Друзилла захлебнулась судорожным рыданием. Её слезы разозлили Антонию ещё сильнее. Она схватила девушку за рыжие волосы и стащила с постели. Калигула болезненно скривился, увидев тело, знакомое ему до последнего волоска, до последней родинки, распростёртым на полу.

— Отпусти её! — вызывающе крикнул он бабке. И, задыхаясь от бессильной злости, сжал кулаки.

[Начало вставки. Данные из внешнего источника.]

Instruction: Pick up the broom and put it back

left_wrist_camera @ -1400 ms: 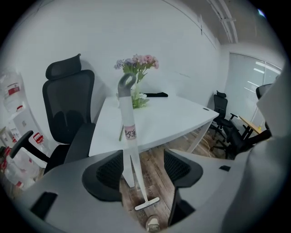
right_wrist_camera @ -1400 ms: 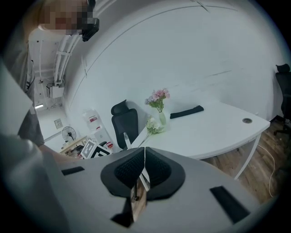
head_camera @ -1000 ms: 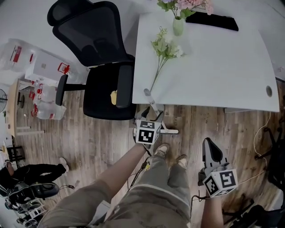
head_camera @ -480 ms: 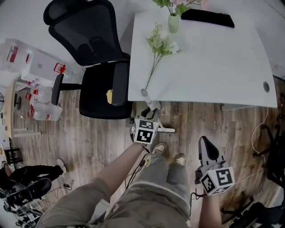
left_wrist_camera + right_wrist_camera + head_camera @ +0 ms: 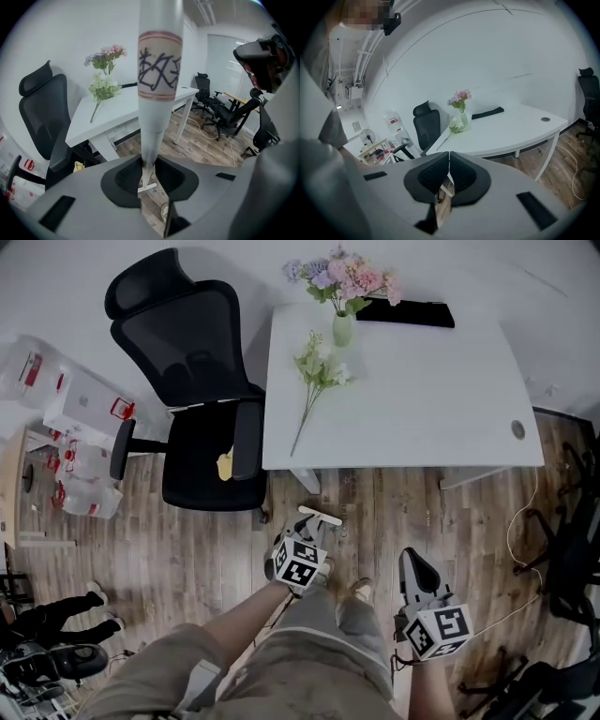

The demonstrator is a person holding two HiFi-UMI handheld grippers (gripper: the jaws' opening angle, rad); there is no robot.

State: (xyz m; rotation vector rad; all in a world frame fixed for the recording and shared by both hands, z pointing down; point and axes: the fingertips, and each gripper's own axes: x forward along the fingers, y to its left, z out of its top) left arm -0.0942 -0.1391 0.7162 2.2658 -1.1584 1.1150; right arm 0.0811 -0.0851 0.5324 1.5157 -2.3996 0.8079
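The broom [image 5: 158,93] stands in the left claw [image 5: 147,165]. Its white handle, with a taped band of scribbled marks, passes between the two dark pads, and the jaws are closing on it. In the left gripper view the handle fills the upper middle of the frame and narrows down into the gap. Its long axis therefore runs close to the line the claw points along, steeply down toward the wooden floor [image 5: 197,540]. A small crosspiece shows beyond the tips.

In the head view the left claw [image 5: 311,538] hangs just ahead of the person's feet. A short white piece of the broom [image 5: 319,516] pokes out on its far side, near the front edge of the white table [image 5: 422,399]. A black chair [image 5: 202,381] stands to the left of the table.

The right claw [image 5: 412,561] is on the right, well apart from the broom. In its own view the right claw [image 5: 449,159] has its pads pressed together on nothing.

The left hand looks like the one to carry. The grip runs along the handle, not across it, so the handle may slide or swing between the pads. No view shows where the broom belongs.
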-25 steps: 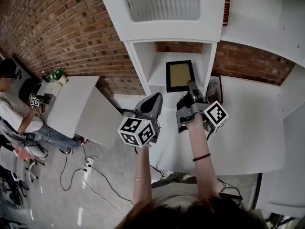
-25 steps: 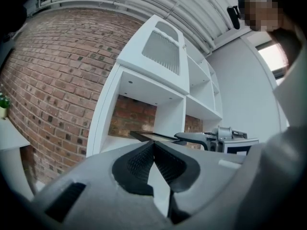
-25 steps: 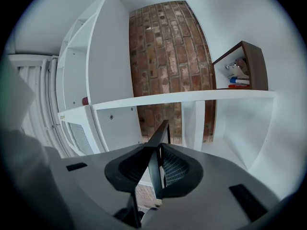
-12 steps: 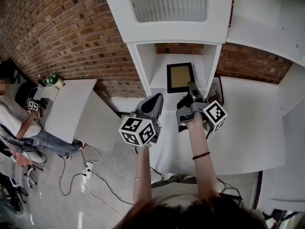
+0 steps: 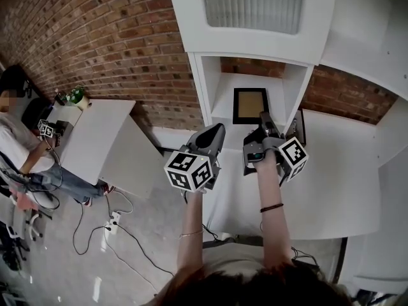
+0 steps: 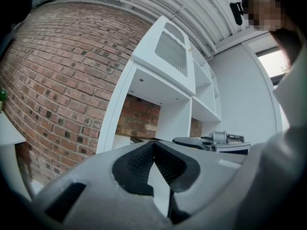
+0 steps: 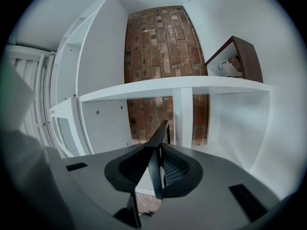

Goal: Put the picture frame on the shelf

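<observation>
The picture frame [image 5: 250,106], black with a tan panel, is held upright in the open compartment of the white shelf [image 5: 203,88]. My right gripper [image 5: 264,120] is shut on its lower edge. In the right gripper view the frame [image 7: 158,143] runs edge-on between the pads, which press on both sides. My left gripper [image 5: 215,134] hovers to the left of it, in front of the shelf, shut and holding nothing. In the left gripper view its pads [image 6: 139,159] meet at the tips, and the right gripper [image 6: 216,141] shows beyond them.
A second, brown frame [image 5: 299,127] leans in the compartment to the right, also seen as a brown frame [image 7: 242,61] in the right gripper view. A white counter [image 5: 331,183] spreads below. At the left are a white table [image 5: 95,132], a seated person [image 5: 19,145] and floor cables [image 5: 115,222].
The head view has swung a little, so shelf, frame and grippers sit further right in the picture. Relative to the shelf, the held frame and both grippers have barely moved.
</observation>
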A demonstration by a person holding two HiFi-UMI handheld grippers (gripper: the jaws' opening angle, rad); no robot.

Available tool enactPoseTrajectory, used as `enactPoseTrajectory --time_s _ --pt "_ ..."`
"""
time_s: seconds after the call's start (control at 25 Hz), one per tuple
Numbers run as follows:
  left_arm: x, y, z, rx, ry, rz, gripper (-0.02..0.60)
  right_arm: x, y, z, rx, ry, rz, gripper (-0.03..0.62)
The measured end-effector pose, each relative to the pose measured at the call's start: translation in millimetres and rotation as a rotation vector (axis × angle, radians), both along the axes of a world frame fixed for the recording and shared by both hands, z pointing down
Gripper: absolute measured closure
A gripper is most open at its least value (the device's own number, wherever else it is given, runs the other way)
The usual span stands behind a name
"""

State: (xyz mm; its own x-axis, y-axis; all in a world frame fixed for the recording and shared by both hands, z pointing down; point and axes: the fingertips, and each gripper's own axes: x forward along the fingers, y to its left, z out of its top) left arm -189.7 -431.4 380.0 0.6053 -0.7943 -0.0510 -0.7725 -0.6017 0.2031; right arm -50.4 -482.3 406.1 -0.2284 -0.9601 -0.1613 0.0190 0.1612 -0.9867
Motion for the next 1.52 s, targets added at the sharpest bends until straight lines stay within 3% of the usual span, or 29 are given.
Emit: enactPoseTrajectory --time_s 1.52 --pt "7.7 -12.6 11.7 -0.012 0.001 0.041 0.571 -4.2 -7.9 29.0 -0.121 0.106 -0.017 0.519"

— Что?! — оставив растрёпанные волосы Друзиллы, обернулась к нему Антония. — И ты ещё смеешь?.. — бабка запнулась, не находя подходящих слов. — Вон из моего дома! — она обречённо махнула рукой. — Живи, где знаешь и как знаешь! Ты больше не внук мне!

Калигула не шевельнулся. Он тяжело дышал и угрожающе, исподлобья смотрел на бабку.

— Позвать рабов, чтобы выбросили тебя с позором? — прошипела Антония. В этот момент она со всем пылом гордой римской матроны ненавидела внука — до боли похожего на любимого сына, и вдруг оказавшегося таким порочным!

— Я уйду! — затравленно огрызнулся Калигула. И мстительно добавил: — Старая мегера!

Антония ощутила болезненный укол в груди. Никто прежде не наносил ей подобного оскорбления. Сердито раздувая ноздри, она проговорила сквозь зубы:

— С недавних пор из яиц, лежащих в орлином гнезде, начали вылупливаться змеёныши!

Но Калигула уже не слушал бабку. Громко шлёпая босыми ногами, он спешил в свою опочивальню. Антония устало обернулась к Друзилле. Девушка жалко всхлипывала, сидя на полу и прижавшись спиной к украшенной завитушками ножке кровати.